[Records for this exercise Boundary: Start]

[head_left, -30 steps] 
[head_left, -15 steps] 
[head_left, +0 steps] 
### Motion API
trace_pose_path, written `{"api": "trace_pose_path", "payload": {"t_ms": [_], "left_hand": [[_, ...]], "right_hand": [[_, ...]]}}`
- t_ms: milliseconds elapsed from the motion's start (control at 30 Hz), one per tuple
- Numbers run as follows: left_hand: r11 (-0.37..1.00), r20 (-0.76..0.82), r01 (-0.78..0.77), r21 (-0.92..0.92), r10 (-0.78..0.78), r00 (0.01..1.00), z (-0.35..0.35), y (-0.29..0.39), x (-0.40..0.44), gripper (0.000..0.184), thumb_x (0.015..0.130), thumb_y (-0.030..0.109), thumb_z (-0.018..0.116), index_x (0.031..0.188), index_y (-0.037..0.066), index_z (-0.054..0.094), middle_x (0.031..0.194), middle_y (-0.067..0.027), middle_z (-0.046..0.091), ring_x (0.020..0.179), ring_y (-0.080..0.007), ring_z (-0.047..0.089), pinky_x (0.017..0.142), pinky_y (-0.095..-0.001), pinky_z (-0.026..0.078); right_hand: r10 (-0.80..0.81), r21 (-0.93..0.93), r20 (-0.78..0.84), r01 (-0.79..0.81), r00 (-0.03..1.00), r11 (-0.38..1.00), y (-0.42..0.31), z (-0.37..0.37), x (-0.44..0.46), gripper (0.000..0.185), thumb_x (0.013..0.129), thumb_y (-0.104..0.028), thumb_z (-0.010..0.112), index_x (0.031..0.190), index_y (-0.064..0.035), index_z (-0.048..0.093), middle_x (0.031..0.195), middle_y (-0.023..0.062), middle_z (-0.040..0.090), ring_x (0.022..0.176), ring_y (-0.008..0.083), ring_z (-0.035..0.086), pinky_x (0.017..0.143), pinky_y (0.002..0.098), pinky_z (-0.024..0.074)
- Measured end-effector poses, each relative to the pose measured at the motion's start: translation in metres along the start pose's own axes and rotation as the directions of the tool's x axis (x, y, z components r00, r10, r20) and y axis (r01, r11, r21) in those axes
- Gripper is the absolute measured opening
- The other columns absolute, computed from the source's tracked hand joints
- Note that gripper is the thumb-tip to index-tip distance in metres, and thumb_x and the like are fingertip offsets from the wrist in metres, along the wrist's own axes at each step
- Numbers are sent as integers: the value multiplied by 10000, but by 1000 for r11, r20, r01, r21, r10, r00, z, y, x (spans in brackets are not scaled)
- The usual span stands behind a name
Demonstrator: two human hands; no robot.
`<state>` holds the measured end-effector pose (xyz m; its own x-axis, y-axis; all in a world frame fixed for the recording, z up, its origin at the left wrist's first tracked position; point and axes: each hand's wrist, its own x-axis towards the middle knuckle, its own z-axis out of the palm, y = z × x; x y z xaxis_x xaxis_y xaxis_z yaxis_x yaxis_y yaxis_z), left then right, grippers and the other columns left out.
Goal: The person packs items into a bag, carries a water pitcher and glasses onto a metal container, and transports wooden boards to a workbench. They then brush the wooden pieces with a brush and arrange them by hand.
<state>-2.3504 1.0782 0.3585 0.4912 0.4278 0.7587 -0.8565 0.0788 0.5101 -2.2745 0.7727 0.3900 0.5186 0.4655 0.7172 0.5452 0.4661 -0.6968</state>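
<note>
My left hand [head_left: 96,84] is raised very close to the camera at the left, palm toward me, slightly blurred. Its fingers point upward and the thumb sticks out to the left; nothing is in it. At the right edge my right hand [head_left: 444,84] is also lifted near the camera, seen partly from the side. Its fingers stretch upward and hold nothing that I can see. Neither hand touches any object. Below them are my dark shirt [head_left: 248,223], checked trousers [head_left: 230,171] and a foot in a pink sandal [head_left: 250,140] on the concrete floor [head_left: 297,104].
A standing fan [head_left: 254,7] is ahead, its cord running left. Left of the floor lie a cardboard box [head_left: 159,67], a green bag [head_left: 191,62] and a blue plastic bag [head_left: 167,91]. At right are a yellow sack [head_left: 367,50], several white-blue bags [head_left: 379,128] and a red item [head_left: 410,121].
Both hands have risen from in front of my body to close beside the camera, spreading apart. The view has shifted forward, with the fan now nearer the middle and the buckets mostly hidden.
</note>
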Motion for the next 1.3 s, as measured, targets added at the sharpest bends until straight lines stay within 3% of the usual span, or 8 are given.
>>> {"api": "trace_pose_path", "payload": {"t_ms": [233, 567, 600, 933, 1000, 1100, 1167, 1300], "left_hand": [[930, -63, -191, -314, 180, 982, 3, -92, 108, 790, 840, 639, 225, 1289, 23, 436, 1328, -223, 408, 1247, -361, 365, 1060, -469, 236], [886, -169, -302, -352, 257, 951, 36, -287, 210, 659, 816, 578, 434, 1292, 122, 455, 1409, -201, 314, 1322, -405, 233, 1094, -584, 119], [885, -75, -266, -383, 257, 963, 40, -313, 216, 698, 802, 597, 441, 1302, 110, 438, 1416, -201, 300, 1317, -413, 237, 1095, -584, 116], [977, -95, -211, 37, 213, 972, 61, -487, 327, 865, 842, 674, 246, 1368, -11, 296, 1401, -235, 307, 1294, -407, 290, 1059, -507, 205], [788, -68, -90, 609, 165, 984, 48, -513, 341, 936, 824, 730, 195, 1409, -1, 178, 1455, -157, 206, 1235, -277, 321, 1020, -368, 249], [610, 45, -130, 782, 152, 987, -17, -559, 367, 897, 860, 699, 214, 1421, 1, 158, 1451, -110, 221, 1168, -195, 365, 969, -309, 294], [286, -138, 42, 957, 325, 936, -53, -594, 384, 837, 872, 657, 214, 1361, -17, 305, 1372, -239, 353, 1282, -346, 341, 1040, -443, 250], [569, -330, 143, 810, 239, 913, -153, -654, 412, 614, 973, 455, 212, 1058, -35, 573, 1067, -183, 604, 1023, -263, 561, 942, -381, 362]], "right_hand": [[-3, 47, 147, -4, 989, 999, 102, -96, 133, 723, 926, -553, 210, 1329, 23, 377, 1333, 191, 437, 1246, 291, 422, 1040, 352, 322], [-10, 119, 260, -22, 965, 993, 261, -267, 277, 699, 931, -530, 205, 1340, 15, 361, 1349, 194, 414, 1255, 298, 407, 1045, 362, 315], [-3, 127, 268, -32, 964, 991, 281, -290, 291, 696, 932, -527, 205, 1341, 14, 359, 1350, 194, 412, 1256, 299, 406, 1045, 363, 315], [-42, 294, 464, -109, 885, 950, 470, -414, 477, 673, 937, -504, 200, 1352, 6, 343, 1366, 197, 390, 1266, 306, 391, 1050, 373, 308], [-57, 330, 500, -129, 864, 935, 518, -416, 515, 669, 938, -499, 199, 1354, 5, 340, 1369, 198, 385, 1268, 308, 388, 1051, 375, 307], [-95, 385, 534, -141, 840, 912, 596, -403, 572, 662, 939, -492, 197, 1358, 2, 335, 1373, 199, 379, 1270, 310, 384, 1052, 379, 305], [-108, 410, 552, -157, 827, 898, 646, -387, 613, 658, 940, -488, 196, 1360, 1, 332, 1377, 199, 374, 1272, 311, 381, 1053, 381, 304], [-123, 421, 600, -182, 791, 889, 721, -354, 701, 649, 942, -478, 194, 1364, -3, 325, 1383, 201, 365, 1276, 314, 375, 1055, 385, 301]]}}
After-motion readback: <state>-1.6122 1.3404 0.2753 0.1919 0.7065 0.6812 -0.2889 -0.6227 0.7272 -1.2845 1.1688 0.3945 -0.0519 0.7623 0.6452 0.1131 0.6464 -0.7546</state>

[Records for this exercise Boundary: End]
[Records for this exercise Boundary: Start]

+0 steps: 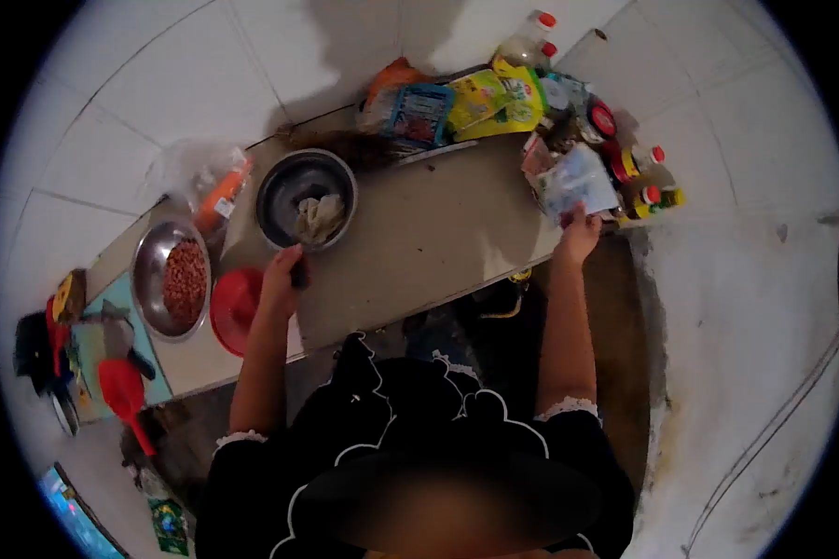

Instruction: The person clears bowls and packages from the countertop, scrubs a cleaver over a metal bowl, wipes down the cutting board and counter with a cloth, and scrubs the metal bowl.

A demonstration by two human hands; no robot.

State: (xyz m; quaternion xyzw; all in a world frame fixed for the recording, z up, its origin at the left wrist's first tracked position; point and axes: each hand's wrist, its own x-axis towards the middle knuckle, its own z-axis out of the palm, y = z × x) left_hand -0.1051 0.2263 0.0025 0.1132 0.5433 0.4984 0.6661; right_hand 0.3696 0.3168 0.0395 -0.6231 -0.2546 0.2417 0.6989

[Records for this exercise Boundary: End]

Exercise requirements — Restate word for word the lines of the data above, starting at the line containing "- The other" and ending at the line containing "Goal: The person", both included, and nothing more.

Exercise solution —
- The other columns absolute, computed from the source's tracked hand joints
- Note that gripper is the thumb-tip to index-tip distance in metres, and thumb_x and the like are fingertip offsets from the wrist in metres, along the wrist's own axes at each step
- Numbers are sent as integers: the value multiplied by 10000, but by 1000 for r11, r20, r01, r21, r10, r00, z, y, x (spans in brackets are not scaled)
- The usual span stands behind a name
Demonstrator: two human hands; no robot.
`<state>` holds the measured end-effector pose (xyz m; its own x-axis, y-axis; all in a world frame fixed for the recording, z up, its origin at the left wrist's first tracked position; point and axes: each hand's wrist, its own x-axis towards the middle knuckle, its own z-axis out of the palm, y = z × x; x y z xaxis_x xaxis_y xaxis_z yaxis_x yaxis_y yaxis_z), left then right, grippers and the other columns left out.
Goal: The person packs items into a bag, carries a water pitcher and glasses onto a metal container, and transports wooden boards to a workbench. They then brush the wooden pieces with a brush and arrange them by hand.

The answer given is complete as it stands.